Warren, meanwhile, is urging Massachusetts voters to look beyond their affection for Brown to consider the votes he has cast and the national consequences of an election that could help return the Senate to Republican control.

Brown on Monday launched the most brutal salvo yet in a campaign that until recently was notable for its civility. His new television ad highlights the controversy over Warren’s unproved claim that she is of Native American heritage. It also raises the possibility — also unproved, and denied by those involved in hiring her — that she claimed minority status for professional advancement.

The 30-second spot resurrects what Republicans call the “Fauxcahontas” flap, which had died down since erupting last spring. At the end of the ad, an interviewer asks Warren whether anything else will come out about her, and the Harvard Law School professor replies, laughing, “You know, I don’t think so, but who knows?”

It amplifies a larger message that Brown has been pounding over and over in recent days, as he has also questioned the size of her Harvard salary and her past work on behalf of an insurance company involved in an asbestos suit.

“The true Elizabeth Warren is coming out and will continue to come out,” Brown said at an appearance Saturday in South Boston, the only part of this deeply Democratic city to support him when he won his Senate seat in a special election two years ago.

Though theirs is the most expensive Senate race in the country, with more than $53 million raised so far, the two candidates made a pact in January to disavow advertising by outside groups.
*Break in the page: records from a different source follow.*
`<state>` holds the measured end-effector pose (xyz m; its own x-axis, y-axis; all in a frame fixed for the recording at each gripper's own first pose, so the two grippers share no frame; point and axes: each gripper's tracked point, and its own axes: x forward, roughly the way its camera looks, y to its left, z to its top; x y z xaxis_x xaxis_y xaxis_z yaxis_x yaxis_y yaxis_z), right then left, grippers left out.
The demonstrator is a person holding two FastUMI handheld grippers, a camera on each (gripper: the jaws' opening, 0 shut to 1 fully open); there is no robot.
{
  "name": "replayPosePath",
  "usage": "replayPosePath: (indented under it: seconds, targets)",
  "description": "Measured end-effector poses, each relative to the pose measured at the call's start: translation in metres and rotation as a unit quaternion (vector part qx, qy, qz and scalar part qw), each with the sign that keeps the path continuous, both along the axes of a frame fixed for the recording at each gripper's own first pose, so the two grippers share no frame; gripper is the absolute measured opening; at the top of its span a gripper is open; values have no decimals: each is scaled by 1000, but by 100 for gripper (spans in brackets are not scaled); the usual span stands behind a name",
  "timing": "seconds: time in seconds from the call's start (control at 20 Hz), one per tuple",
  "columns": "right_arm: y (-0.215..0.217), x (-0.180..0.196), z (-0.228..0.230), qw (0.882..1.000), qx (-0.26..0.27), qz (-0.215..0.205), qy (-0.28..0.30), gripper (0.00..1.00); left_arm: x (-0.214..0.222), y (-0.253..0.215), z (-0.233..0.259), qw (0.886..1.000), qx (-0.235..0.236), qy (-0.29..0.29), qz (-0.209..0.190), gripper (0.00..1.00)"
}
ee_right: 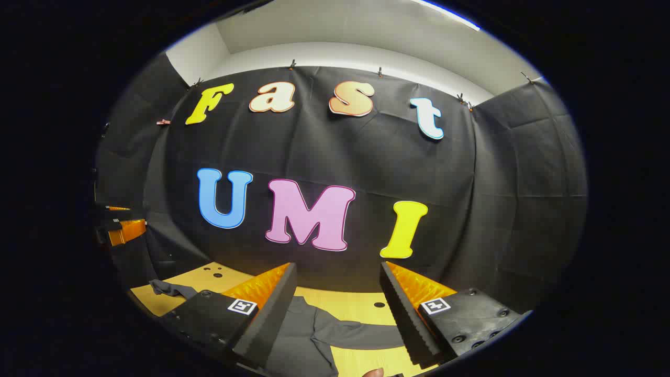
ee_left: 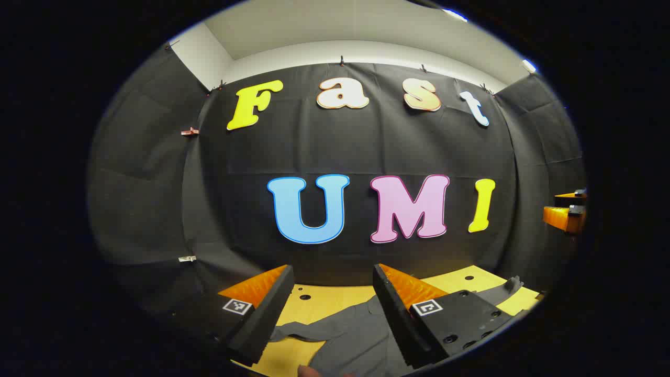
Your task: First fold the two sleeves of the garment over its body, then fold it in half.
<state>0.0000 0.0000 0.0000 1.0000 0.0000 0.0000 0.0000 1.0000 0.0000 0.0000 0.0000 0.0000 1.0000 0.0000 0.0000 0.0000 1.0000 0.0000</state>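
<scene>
The left gripper (ee_left: 331, 306) hangs above the near edge of the work, jaws spread wide with nothing between them; the right gripper (ee_right: 339, 309) is likewise wide apart and empty. Each finger carries a small square black-and-white coded marker, a pattern and not readable writing. Below and between both pairs of fingers lies the dark grey soft cloth garment (ee_left: 356, 335), spread on the yellow wooden bench (ee_left: 319, 303) with small round holes in its top. In the left gripper view one sleeve (ee_left: 505, 288) runs out to the far right; in the right gripper view a sleeve (ee_right: 170, 288) trails to the far left and another band of cloth lies across the middle. Neither sleeve looks folded over the body yet, so the first step seems still to do. The cloth should be light, limp and easily wrinkled, prone to drag and bunch; a pinch at the cuff end of a sleeve looks best. No brand or label is legible on it
</scene>
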Motion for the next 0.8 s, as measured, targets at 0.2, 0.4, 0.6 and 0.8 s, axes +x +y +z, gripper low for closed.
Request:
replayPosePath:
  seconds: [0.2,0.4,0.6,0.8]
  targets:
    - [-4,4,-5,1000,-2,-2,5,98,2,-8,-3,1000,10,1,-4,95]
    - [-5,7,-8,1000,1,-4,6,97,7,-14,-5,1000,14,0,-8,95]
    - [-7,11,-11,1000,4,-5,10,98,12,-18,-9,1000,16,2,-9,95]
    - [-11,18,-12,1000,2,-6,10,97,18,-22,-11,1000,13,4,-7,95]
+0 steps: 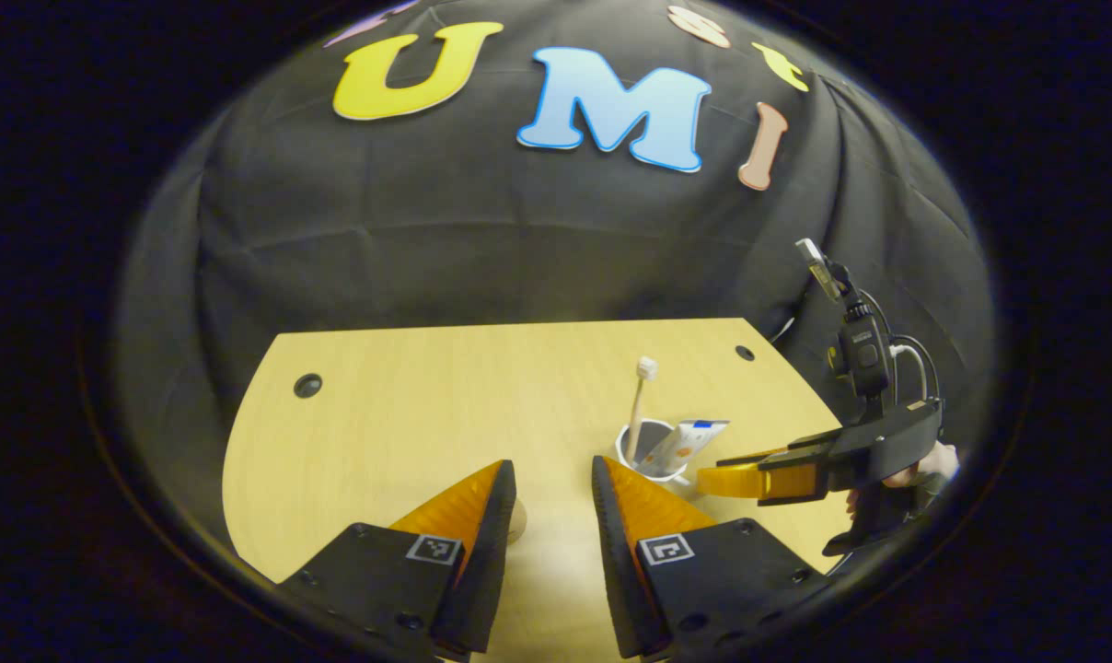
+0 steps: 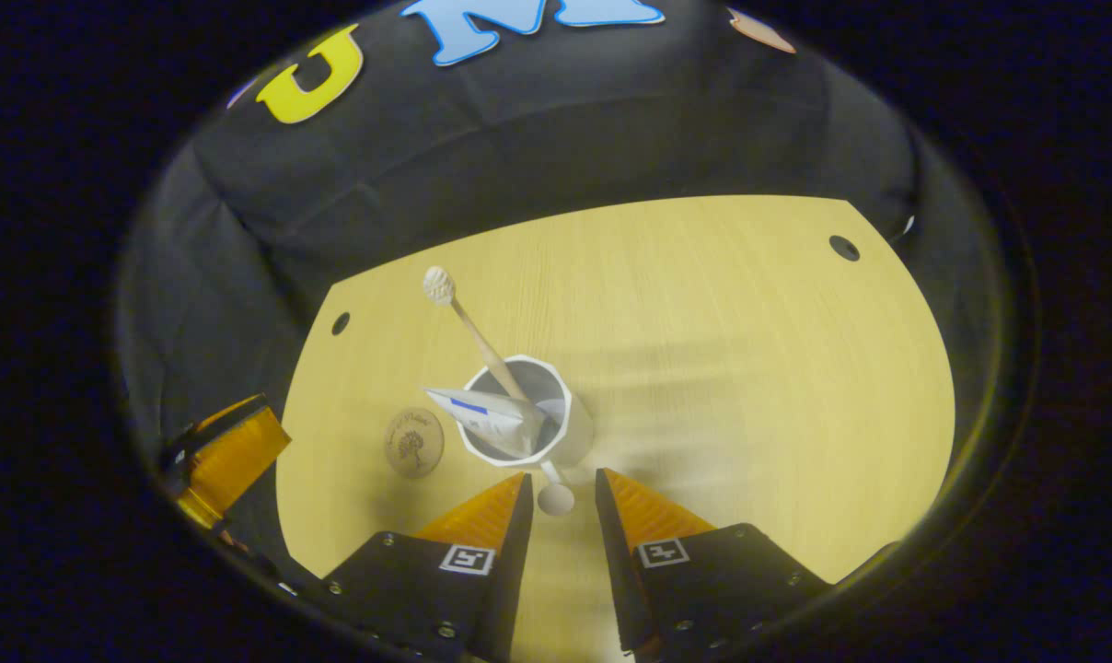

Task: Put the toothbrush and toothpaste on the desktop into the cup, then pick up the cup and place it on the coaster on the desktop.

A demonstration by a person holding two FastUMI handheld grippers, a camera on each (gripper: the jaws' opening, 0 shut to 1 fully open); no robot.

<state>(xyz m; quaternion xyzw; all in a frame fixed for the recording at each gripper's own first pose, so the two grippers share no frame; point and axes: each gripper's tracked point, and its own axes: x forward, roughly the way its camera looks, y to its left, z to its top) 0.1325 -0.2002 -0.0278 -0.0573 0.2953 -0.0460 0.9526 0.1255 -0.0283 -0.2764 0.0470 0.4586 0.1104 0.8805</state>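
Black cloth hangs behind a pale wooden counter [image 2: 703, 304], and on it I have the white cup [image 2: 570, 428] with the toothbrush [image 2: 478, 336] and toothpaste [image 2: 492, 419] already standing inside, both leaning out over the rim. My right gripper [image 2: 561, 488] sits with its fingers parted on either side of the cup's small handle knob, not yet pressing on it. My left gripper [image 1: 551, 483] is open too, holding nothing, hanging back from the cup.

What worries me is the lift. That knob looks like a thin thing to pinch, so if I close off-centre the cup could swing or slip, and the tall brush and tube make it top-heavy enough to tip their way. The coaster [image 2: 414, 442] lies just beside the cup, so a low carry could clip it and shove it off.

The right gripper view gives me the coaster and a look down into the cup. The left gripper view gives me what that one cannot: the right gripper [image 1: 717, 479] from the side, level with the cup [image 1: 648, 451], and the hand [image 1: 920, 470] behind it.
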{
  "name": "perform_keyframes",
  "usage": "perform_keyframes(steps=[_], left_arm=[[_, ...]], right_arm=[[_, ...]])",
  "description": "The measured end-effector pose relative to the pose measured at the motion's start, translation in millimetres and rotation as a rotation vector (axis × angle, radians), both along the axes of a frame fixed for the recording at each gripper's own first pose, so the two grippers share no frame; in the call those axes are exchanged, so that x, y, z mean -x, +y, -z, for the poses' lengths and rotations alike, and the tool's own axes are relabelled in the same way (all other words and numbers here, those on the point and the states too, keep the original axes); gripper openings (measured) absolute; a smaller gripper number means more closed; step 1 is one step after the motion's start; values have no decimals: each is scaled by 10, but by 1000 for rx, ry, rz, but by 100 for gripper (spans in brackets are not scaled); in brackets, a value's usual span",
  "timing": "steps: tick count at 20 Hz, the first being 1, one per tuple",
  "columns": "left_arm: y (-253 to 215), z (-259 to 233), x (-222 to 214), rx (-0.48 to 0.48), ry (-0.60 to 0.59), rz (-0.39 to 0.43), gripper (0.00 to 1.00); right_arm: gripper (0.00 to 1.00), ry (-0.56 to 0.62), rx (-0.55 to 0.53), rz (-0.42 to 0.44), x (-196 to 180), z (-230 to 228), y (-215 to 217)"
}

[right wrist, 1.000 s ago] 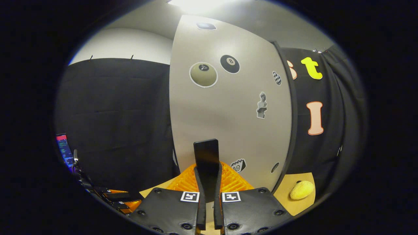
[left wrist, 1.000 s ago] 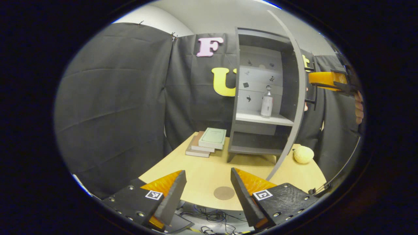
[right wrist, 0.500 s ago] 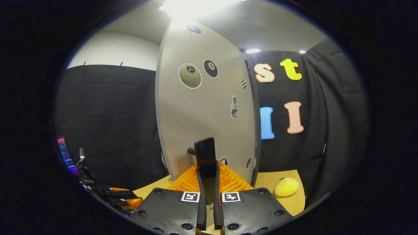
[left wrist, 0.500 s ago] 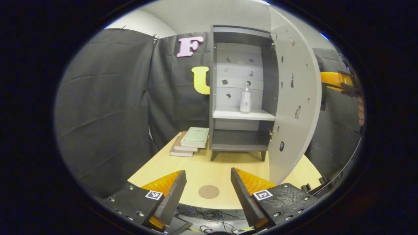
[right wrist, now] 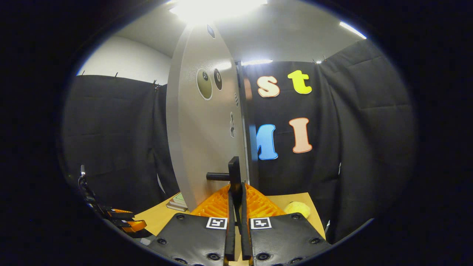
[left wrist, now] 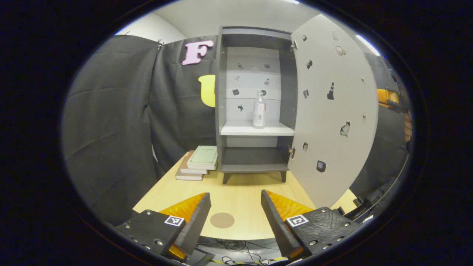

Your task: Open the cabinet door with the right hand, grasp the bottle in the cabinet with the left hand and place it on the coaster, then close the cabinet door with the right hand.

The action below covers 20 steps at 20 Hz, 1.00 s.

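- The right gripper [right wrist: 235, 207] has both fingers pressed together on the black door handle [right wrist: 234, 173] — this grip holds the cabinet door [left wrist: 332, 111] swung wide.
- The left gripper [left wrist: 232, 218] hangs empty with its fingers spread apart, over the near edge of the desk [left wrist: 244, 192], facing the cabinet [left wrist: 255, 162].
- The bottle [left wrist: 259, 115] stands upright on the middle shelf [left wrist: 255, 129], unobstructed for a reach.
- The coaster [left wrist: 222, 220] lies near the desk's near edge — between the left fingers.
- Books [left wrist: 197, 162] are stacked just beside the cabinet.
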<state>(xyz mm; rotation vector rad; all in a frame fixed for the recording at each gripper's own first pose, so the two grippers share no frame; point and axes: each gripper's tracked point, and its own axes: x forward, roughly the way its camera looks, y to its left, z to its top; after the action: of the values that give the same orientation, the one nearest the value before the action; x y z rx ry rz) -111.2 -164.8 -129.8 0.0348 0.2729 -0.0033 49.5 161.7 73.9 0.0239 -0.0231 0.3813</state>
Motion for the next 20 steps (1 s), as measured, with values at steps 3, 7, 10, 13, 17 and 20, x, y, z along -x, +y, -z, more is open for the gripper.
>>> perform_keyframes(steps=[3, 7, 10, 13, 17, 20], left_arm=[[-96, 55, -124, 2, 16, 56, 83], [-165, 119, -320, -3, 45, 160, 83], [-100, 92, -489, -11, 34, 210, 82], [-16, 80, -622, 28, 30, 256, 83], [312, 54, -848, 43, 21, 290, 85], [591, -62, -1026, 34, -5, 307, 82]], right_arm=[[10, -7, -29, 5, 13, -9, 67], [9, -1, -44, 90, -6, 8, -103], [10, 38, -87, 128, 50, 79, -53], [9, 47, -79, 207, 83, 112, -168], [9, 62, -81, 352, 159, 152, -372], [9, 58, -115, 467, 224, 143, -508]])
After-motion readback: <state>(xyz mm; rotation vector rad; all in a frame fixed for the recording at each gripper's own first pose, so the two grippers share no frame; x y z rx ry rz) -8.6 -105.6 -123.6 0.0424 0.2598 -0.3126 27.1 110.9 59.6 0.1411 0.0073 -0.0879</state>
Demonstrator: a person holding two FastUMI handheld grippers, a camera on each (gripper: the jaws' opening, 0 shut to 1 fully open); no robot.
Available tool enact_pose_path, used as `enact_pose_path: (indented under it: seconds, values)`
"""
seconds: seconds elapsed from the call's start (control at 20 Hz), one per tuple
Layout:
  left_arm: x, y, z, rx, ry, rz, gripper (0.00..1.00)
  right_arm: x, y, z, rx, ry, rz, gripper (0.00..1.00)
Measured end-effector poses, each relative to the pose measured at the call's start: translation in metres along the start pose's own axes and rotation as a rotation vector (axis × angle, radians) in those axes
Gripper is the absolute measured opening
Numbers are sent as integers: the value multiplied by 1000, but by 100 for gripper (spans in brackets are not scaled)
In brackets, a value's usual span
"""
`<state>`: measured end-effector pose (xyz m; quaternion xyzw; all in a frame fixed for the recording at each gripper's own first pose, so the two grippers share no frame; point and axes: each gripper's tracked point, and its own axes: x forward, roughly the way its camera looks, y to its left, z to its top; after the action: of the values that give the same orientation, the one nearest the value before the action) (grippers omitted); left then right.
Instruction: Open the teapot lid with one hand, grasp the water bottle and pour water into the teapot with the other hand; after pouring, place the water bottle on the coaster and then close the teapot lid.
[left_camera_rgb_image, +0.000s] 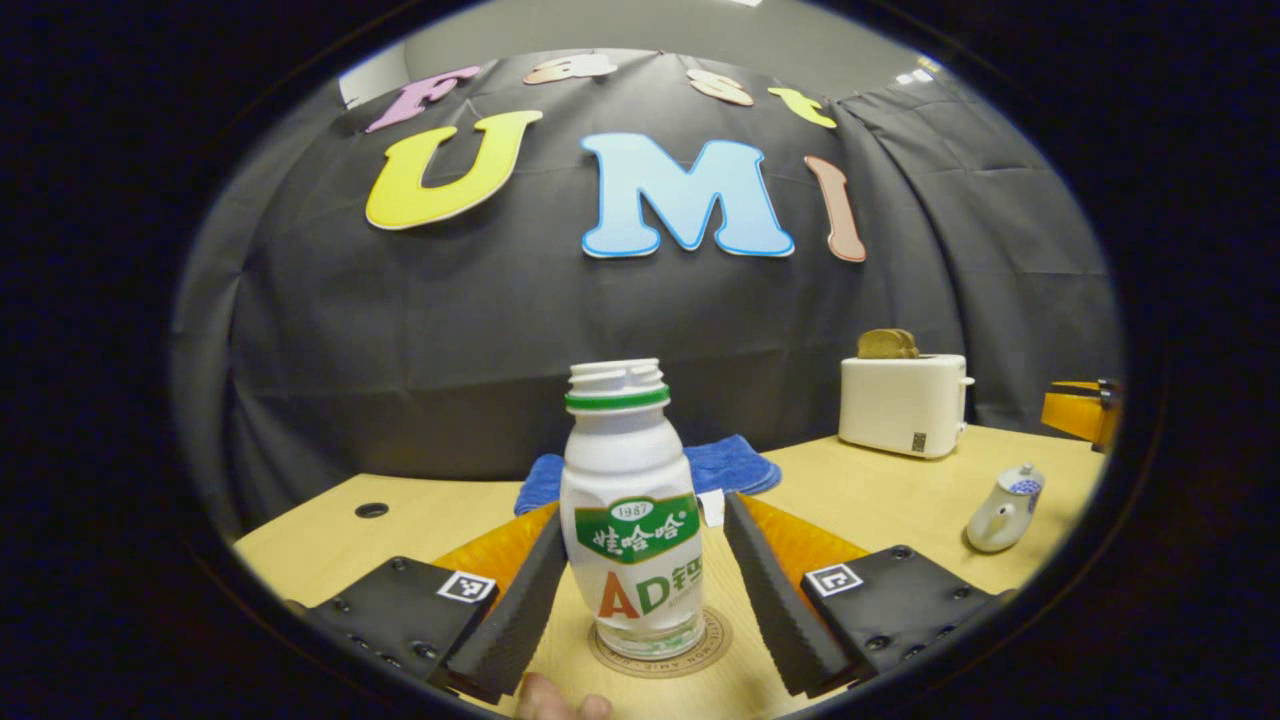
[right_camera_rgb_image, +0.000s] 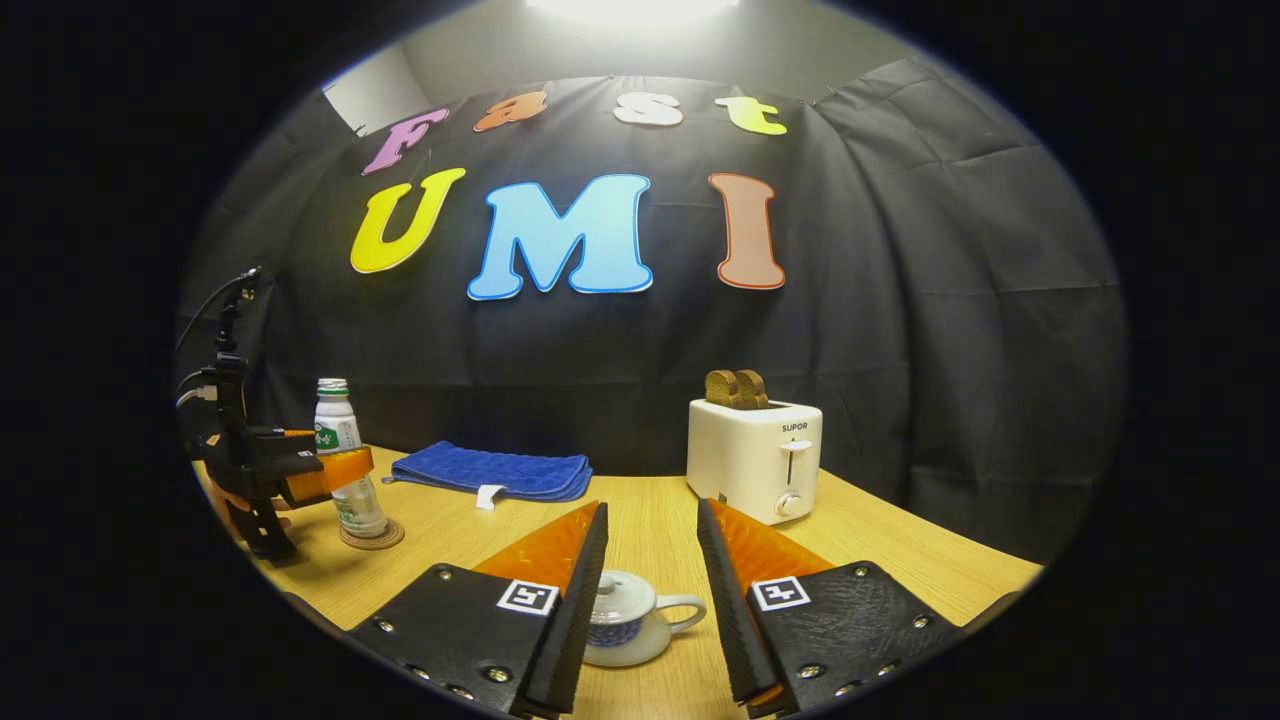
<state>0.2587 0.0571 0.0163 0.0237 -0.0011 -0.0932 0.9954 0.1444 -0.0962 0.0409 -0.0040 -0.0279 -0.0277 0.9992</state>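
Note:
A white water bottle (left_camera_rgb_image: 628, 520) with a green label and no cap stands upright on a round coaster (left_camera_rgb_image: 712, 640). My left gripper (left_camera_rgb_image: 645, 512) is open, one finger on each side of the bottle; the right finger stands clear of it. The small white teapot (right_camera_rgb_image: 625, 620) with blue pattern sits with its lid on, low between the fingers of my open right gripper (right_camera_rgb_image: 652, 508). In the left gripper view the teapot (left_camera_rgb_image: 1005, 510) is at the far right. In the right gripper view the left gripper (right_camera_rgb_image: 300, 470) and bottle (right_camera_rgb_image: 338, 430) are at the far left.
A white toaster (right_camera_rgb_image: 755, 470) holding bread stands at the back of the wooden table (right_camera_rgb_image: 900, 560). A folded blue cloth (right_camera_rgb_image: 490, 470) lies by the wall between bottle and toaster. A small hole (left_camera_rgb_image: 371, 510) is in the tabletop at the left.

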Motion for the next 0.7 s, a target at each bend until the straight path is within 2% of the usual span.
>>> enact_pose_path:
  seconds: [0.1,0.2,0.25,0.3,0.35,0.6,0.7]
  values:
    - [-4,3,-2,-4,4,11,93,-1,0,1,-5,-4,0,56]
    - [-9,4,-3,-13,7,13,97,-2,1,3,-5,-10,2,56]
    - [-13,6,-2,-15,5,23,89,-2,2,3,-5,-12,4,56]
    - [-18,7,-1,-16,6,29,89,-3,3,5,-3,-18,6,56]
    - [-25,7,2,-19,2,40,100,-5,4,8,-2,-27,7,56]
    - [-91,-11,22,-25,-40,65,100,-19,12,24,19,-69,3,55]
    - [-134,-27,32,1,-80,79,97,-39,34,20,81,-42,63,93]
That had helped keep the race more positive and restrained than many others, as Brown sought to maintain his nice-guy image and Warren to tamp down hers as a scold.

Warren launched the first negative ads of the campaign this month, at a time when some Democrats — including former governor Michael Dukakis, the 1988 presidential nominee — were criticizing the candidate and her campaign for failing to connect.

It was a gentle jab at first.

“Scott Brown’s not a bad guy. He doesn’t always vote the wrong way,” Warren said in one of those ads. “But too often, on things that really matter, he’s not with you.” She cited Brown’s opposition to President Obama’s jobs bills, his vote against imposing higher taxes on millionaires and his support for subsidies to oil companies.

But in a fundraising e-mail sent after his new ad appeared on Monday, she was blunter: “We know where Scott Brown stands — and it’s not with the people of Massachusetts. It’s with big money and his Republican buddies.”